このテストを支える論理はかなり狭いものだが、それでも説得力はある。テストを受けた動物が、マークに対して適切な反応をするには、鏡に映る像が、他の個体ではなく、自分自身と何らかの形で結びついていることを理解していなければならないからだ(ただし、魚のような、意志を持ってマークに触る機能を持つ四肢がない動物には、このテストに合格することは難しいように思える)。
2019年の研究でホンソメワケベラは、初めて鏡を提示された際に、当初は他のほぼすべての動物が示すのと同様の行動を取った。すなわち、鏡に映った自らの像を敵と判断して攻撃したのだ。しかし、それから1週間のあいだに、この攻撃的な行動は次第に収まっていった。
その後ホンソメワケベラは、明らかに興味を示すようになった。普段とは異なる泳ぎのパターンを示し、繰り返しアプローチし、いつもとは違う角度に体をねじってみせた。注目すべきは、これらの行動がすべて、研究チームが「随伴性を試すテスト」と解釈するものであることだ。つまり、この魚が自らの動きと、鏡の中の個体の動きのあいだに関係があるのかどうかを探っているように見える動きだ。
次に、この研究にとって非常に重要な段階が訪れた。研究チームは、実験対象となる個体に、寄生虫に模した、小さな色付きのマークをつけてみた。ホンソメワケベラでは、他の個体にこうした寄生虫がついていると、それを取り除いてあげる行動をすることでよく知られている。これらのマークは、のど元などの、鏡なしでは直接見ることができない場所につけられた。
このマークをつけられた魚たちは、最終的に再び鏡の前につれてこられると、その多くが、積極的にマークを落とそうとするかのように、水槽の底に置かれていた板状の岩のようなものに自らの体をこすりつけ始めた。さらに決定的なことに、これらの魚は、透明のマークをつけられた時や、鏡が置かれていない時には、こうした行動を示さなかった。

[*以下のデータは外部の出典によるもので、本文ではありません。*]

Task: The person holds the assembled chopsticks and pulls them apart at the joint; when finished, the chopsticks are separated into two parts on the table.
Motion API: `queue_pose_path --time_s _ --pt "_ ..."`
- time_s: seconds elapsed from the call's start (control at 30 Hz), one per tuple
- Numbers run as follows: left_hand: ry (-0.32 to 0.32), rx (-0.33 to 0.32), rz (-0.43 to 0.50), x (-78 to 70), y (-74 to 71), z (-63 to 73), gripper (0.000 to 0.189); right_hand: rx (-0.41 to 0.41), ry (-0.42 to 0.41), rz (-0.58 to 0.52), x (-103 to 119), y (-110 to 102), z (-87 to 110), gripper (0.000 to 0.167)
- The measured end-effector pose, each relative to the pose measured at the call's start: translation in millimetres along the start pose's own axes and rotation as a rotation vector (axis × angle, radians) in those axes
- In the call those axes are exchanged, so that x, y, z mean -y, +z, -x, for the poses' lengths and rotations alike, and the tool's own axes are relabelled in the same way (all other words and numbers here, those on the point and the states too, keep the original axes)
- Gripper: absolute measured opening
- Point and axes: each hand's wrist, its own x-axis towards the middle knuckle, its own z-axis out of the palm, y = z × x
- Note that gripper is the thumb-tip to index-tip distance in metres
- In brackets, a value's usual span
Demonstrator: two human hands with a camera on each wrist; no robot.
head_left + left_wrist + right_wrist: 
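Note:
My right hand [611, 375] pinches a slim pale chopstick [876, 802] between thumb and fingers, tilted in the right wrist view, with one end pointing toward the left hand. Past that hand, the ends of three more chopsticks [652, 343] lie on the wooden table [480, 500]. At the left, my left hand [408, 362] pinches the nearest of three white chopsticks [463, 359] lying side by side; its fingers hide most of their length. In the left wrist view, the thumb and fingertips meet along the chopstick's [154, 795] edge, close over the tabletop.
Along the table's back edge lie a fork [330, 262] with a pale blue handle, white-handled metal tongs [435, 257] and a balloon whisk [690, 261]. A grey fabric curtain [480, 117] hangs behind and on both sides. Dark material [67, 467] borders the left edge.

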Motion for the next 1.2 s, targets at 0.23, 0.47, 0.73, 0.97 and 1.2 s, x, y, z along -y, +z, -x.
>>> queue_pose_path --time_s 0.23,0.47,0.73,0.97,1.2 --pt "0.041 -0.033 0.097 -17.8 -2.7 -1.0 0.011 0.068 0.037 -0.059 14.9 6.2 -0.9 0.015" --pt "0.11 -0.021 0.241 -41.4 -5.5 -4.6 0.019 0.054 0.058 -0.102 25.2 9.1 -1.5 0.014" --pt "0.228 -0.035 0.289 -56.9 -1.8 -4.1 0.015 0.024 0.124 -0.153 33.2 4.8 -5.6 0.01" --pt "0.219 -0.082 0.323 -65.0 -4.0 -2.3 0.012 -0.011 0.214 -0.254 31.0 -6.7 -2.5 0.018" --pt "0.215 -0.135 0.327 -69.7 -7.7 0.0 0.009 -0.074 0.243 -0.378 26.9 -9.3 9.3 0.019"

旧来のミラーテストの基準によると、これは「合格」にカウントされる。
実に驚くべきことに、ホンソメワケベラは、チンパンジーやイルカ、ゾウなどの場合と同じ基準を満たしたということだ。この研究結果に対してはすぐに反響が巻き起こった。一部の研究者は、これは魚類の認知能力が過小評価されてきたことを示すエビデンスだとして、この研究結果を歓迎した。だが反面、ミラーテストの提唱者を含む他の研究者は、この結果は魚の自己意識ではなく、ミラーテストの限界を示しただけにすぎないと主張した。

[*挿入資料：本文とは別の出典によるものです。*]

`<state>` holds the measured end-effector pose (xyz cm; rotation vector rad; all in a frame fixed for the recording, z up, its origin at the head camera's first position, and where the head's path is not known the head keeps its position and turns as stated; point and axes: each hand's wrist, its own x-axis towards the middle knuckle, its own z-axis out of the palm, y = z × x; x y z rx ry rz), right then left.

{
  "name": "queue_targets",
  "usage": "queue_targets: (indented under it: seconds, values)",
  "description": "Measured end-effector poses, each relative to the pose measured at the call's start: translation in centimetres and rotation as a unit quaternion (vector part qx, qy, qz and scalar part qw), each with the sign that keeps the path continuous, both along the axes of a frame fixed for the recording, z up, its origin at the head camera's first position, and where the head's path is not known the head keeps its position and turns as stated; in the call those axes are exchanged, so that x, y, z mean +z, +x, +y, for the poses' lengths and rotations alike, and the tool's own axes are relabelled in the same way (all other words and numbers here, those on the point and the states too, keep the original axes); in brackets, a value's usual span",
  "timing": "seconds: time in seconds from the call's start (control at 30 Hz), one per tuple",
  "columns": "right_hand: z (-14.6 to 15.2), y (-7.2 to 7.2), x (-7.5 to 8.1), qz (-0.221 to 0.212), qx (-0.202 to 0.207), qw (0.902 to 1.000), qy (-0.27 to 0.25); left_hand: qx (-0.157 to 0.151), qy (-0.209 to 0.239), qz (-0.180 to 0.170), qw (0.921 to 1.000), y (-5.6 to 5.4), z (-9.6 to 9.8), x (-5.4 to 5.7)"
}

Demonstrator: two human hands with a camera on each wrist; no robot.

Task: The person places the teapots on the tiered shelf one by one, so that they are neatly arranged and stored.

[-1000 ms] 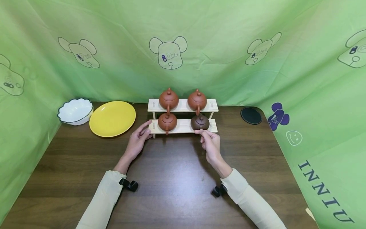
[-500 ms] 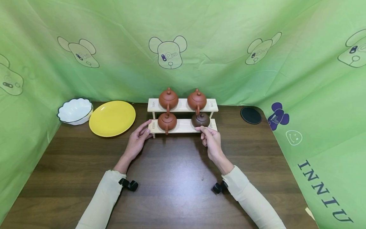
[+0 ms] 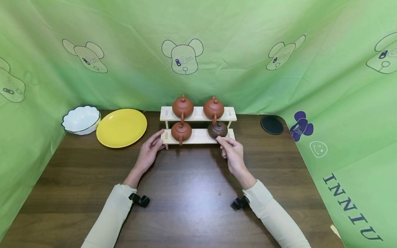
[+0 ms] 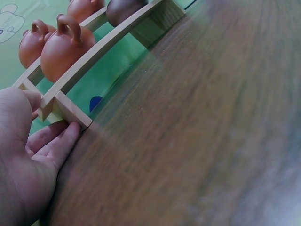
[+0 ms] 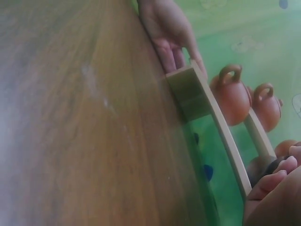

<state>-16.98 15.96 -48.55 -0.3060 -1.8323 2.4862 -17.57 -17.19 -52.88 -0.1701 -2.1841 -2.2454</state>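
Note:
In the head view, a two-tier light wooden rack (image 3: 198, 136) bears teapots. Two reddish-brown teapots (image 3: 183, 107) stand on its upper tier and another reddish-brown teapot (image 3: 181, 132) on the lower left. A dark brown teapot (image 3: 217, 129) sits at the lower right. My right hand (image 3: 234, 152) pinches this dark teapot's handle, which the fingers mostly hide. My left hand (image 3: 149, 151) holds the lower tier's left end; in the left wrist view its fingers (image 4: 66, 139) touch the rack's leg (image 4: 73, 110).
A yellow plate (image 3: 122, 128) and a white scalloped bowl (image 3: 82, 119) stand to the left on the wooden table (image 3: 192, 199). A black round coaster (image 3: 272, 125) lies at the right. Green printed cloth (image 3: 235, 79) closes off the back and sides.
The dark teapot has shifted slightly right and back on the lower tier, turning a little. My right hand has moved slightly right with its handle. The left hand stays in place.

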Motion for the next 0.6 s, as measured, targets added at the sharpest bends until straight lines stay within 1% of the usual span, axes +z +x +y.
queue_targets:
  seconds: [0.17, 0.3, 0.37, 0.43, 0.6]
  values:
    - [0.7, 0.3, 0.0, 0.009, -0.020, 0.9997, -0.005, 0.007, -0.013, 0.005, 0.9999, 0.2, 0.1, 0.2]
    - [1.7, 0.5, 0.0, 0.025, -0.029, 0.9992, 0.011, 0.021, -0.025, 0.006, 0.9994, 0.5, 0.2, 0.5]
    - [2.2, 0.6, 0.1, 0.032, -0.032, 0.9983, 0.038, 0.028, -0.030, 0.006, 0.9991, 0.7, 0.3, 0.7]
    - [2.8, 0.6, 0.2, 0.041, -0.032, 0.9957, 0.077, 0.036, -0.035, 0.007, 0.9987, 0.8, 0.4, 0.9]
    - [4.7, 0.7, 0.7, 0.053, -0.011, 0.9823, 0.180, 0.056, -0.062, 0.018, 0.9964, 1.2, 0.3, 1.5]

実際、ホンソメワケベラは、魚の体表にいる寄生虫を検知する「プロ」だ。ひょっとするとこれらの個体は、「鏡に映った自分」を認めたというよりは、体の表面についた、寄生生物に似た異物を除去しようとして反射的に反応しただけ、という可能性もある。この実験に批判的な人たちが指摘するように、鏡は魚にとって、異物を見つける便利なツール、という以上の意味はないのかもしれない。というわけで、この研究は1つの疑問に答えたものの、これによって複数の新たな疑問が生じる事態を招いた。